В общем, Иоганн, довели мы худо-бедно свой аппарат до ума, и наконец настал момент, когда я понял: пришла пора держать отчет перед Варенькой. Послал я к ней сказать, чтобы привозила своего франта, будем ему доказательства предъявлять.

Приезжают. Франт под хмельком, снисходительно эдак на меня смотрит, в глазах читается упрек: мол, что же вы, передовой вроде бы человек, да в наш просвещенный-то век фокусы решили показывать! Небрежно между делом сообщает, что состоит, дескать, он студентом старшего курса медицинского факультета, неоднократно вскрывал трупы, и на мякине, дескать, его не проведешь. Я скромно молчу, приглашаю его сесть в кресло, сосредоточиться, смотреть в одну точку, а сам тем временем зашторил окна, зажег свечу и подал знак моему Тимофею, чтобы он аппарат включил.

Франт поначалу ни в какую не желал садиться; острил, балагурил, кокетничал. Даже Варенька возмутилась.

- Как не стыдно, Вальдемар! – прикрикнула она и ногой топнула. – Николай Иваныч, занятой человек, известный ученый, специально время вам уделил, хочет серьезный опыт продемонстрировать, а вы ломаетесь, словно гимназистка, ей-богу! Извольте тотчас же сесть и делать, что вам велят!

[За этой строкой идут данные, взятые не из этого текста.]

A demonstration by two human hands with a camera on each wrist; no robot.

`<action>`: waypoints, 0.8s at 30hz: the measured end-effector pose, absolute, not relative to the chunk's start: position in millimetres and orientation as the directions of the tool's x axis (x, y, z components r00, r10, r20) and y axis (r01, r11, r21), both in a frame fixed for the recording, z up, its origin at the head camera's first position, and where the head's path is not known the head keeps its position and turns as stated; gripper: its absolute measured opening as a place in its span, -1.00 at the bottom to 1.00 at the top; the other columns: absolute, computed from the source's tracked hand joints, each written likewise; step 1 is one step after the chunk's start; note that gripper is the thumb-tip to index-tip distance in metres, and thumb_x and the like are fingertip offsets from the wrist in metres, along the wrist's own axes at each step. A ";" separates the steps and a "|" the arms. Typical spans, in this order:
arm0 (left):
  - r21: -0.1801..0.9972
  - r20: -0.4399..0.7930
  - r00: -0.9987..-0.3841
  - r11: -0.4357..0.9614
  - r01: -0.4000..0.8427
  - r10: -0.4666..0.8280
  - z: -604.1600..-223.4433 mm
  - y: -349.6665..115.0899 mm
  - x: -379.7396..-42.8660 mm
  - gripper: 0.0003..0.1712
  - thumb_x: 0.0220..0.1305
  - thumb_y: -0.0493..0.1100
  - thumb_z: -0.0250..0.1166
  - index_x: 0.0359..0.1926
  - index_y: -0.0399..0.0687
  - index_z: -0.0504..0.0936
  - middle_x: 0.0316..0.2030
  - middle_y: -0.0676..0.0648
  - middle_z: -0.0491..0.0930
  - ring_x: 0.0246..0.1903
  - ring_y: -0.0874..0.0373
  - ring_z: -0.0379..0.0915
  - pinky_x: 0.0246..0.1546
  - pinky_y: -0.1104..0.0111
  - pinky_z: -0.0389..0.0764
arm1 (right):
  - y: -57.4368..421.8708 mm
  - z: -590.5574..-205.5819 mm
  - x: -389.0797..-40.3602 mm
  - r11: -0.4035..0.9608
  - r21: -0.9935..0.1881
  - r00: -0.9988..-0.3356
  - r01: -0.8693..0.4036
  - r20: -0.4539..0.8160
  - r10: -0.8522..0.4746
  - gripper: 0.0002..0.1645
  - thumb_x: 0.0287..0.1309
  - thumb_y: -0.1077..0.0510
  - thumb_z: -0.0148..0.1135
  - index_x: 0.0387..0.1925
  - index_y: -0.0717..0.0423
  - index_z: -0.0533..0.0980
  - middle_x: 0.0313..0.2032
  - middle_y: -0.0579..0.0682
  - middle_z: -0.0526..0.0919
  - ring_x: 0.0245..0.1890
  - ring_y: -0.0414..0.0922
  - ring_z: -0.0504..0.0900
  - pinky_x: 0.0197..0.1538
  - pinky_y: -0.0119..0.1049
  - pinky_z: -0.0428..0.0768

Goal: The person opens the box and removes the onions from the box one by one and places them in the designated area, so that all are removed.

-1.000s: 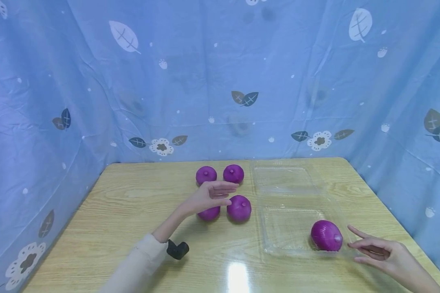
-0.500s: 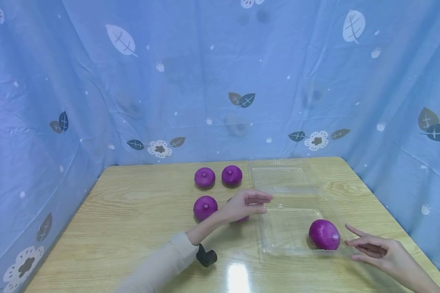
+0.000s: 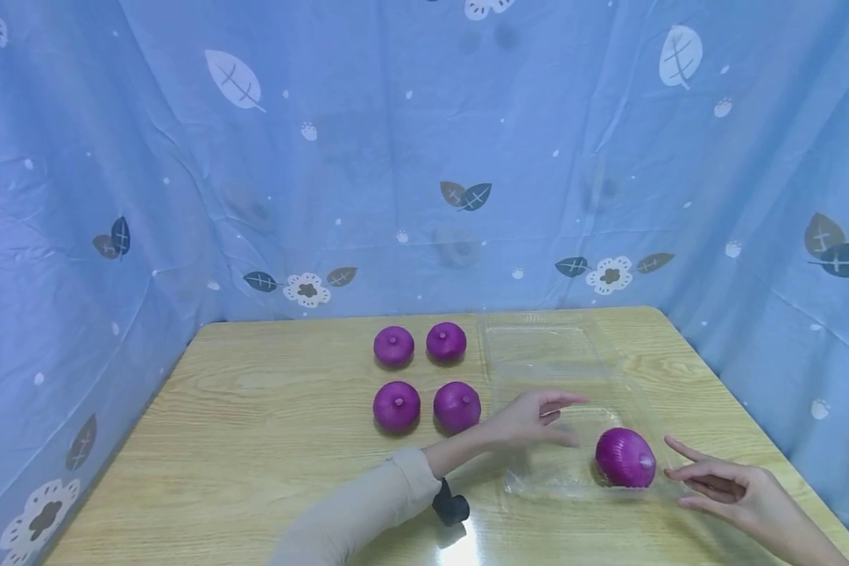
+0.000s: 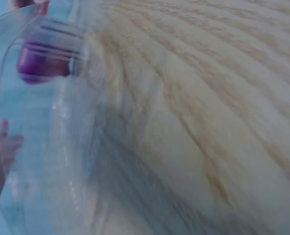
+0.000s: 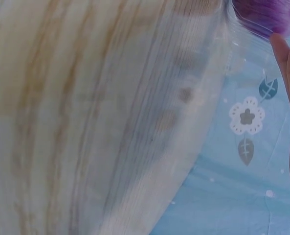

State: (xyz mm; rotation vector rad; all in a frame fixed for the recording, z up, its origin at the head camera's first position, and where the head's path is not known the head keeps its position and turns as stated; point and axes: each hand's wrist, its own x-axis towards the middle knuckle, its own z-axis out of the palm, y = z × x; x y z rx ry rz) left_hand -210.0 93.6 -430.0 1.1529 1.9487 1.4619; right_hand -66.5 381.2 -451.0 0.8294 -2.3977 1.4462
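A red onion (image 3: pixel 626 458) lies in the near right corner of a clear plastic clamshell box (image 3: pixel 531 481), whose lid (image 3: pixel 538 343) is folded back. Over the box, to the onion's left, hovers my left hand (image 3: pixel 534 420), fingers spread and holding nothing. My right hand (image 3: pixel 725 483) is at the box's right edge, fingers loosely bent towards the onion; whether they touch the rim is unclear. In the left wrist view the onion (image 4: pixel 44 62) shows through blurred plastic. The right wrist view has the onion (image 5: pixel 268 14) at the top, beside my right fingers (image 5: pixel 280 54).
Left of the box stand several more red onions: two at the back (image 3: pixel 394 347) and two in front (image 3: pixel 397 407). The wooden table (image 3: pixel 255 440) is bounded by a blue patterned curtain (image 3: pixel 368 157). A black device (image 3: pixel 451 505) is on my left wrist.
My left hand has moved right, from over the loose onions to above the box, uncovering those onions. The right hand and the boxed onion have stayed nearly where they were.
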 end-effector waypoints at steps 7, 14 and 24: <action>0.810 0.024 -0.494 0.273 0.520 0.869 -437.2 116.7 -202.8 -0.15 0.12 -0.12 0.43 0.40 0.12 0.26 0.38 0.13 0.21 0.35 0.23 0.09 0.31 0.35 0.22 | 381.2 -451.6 -64.0 0.394 -0.748 -0.842 -0.535 0.431 -0.325 -0.58 -0.17 0.66 0.27 -0.17 0.40 0.57 0.26 -0.27 0.42 0.08 -0.39 0.52 -0.15 -0.44 0.62; 0.921 0.023 -0.382 0.129 0.367 0.924 -444.6 131.1 -195.4 -0.18 0.08 -0.41 0.40 0.34 -0.03 0.25 0.28 0.01 0.32 0.24 0.24 0.28 0.12 0.56 0.38 | 380.8 -452.7 -65.9 0.362 -0.740 -0.819 -0.567 0.460 -0.343 -0.55 -0.20 0.69 0.26 -0.17 0.40 0.58 0.29 -0.21 0.41 0.09 -0.37 0.52 -0.14 -0.46 0.61; 0.802 0.096 -0.384 0.157 0.576 0.918 -441.1 133.9 -195.6 -0.12 -0.04 -0.31 0.51 0.33 -0.02 0.33 0.19 -0.01 0.41 0.11 0.32 0.38 -0.12 0.70 0.45 | 379.3 -451.2 -65.2 0.437 -0.702 -0.827 -0.562 0.458 -0.326 -0.53 -0.21 0.67 0.29 -0.17 0.33 0.60 0.27 -0.29 0.41 0.07 -0.41 0.52 -0.16 -0.52 0.60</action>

Серьезная, решительная барышня, что и говорить… Студент наконец уселся, картинно развалился в кресле, сделал вид, что сосредоточился, а у самого в глазах чертики бегают, будто он веселую каверзу задумал. В точку, куда я просил его глядеть, не смотрит, норовит скосить глаза в сторону, и такое у него на физиономии выражение, будто он сейчас ради смеха дух бесов вызовет. Я мельком взглянул на Вареньку, смотрю – глаза у нее округлились и лицо напряглось, как будто увидела она нечто необычное. Проследил я за ее взглядом – и действительно: по обоям расплывалось, постепенно раздуваясь в размерах, белое пятно неясных очертаний. Пятно росло, сгущалось, и вдруг со стены соскочила белая, словно дым, полупрозрачная девица довольно привлекательной наружности, с распущенными волосами и - совершенно голая. Прошлась перед нами, томно вздыхая, игриво покачивая бедрами, и принялась зазывать студента недвусмысленными, вульгарными жестами. Бедняга вскочил, отчаянно замахал на девицу руками, как бы пытаясь вытолкнуть ее обратно в стену, но руки его проходили сквозь девицу, не причиняя ей ни малейшего вреда. Наконец он сообразил кинуться к окну и распахнуть шторы. Из окна хлынул дневной свет, и образ обнаженной девицы стал бледнеть, меркнуть, а вскоре и вовсе исчез.

Студент стоял посреди комнаты красный как рак.

- Фу, Вальдемар! – нахмурила брови Варенька, а сама, вижу, едва сдерживается, чтобы не прыснуть со смеху. – Фу, с какими вы нечистыми духами якшаетесь!

Студент, пряча глаза и запинаясь, принялся объясняться и оправдываться, долго сконфуженно извинялся, а затем схватил чужую шляпу и, не дожидаясь лошадей, не разбирая дороги, бросился бежать восвояси. В общем, проучили мы с Варенькой франта, сбили с него спесь.